> **Task statement**:
Examine the entries below, count the lines holding the string "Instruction", and respond with the number only.

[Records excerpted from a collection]
>>>>

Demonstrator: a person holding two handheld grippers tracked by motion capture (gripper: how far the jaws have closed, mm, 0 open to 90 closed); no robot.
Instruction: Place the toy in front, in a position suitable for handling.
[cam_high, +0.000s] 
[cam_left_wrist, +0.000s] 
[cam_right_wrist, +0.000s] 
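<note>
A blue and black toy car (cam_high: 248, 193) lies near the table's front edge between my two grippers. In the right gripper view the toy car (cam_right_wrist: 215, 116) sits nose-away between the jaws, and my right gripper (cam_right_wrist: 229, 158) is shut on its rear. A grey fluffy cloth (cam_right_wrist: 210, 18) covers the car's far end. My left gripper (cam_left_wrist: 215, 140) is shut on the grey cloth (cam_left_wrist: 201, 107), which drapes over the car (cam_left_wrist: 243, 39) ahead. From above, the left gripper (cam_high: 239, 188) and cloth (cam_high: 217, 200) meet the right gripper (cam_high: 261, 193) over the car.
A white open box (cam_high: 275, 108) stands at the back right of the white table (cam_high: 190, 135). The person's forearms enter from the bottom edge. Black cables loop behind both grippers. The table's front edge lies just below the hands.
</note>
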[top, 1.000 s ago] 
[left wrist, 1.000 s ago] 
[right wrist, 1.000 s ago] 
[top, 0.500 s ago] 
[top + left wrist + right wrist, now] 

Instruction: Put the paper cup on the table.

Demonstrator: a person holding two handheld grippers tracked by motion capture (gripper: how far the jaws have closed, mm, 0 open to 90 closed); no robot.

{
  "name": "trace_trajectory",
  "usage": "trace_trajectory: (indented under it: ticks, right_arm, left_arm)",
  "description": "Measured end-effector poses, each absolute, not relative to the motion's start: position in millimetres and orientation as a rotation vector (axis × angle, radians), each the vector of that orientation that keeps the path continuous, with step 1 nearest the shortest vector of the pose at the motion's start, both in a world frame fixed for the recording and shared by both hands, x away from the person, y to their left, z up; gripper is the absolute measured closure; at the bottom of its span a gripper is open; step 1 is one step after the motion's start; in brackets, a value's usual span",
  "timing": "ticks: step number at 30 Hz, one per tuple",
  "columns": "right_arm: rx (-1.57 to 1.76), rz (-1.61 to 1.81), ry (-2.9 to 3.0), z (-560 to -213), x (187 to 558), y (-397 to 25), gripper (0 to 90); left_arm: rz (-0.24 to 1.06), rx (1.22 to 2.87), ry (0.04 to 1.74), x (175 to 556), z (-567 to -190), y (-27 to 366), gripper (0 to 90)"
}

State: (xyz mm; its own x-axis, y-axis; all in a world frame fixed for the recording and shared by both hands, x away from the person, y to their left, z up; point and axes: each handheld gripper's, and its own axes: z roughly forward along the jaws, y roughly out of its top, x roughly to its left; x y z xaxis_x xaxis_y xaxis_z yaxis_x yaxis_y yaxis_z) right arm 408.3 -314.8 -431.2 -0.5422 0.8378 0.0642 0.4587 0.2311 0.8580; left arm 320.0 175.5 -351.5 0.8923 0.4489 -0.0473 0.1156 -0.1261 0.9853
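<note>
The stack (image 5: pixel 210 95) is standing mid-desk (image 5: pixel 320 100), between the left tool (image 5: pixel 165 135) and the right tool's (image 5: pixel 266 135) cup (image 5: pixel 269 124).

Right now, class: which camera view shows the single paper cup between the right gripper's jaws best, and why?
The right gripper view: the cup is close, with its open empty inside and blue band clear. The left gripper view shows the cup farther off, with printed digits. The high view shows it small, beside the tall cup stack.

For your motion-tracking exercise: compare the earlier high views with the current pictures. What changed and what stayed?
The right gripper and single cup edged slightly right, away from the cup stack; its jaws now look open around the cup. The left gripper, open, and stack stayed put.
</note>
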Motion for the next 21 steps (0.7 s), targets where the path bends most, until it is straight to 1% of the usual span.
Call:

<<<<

> **Exercise output**:
2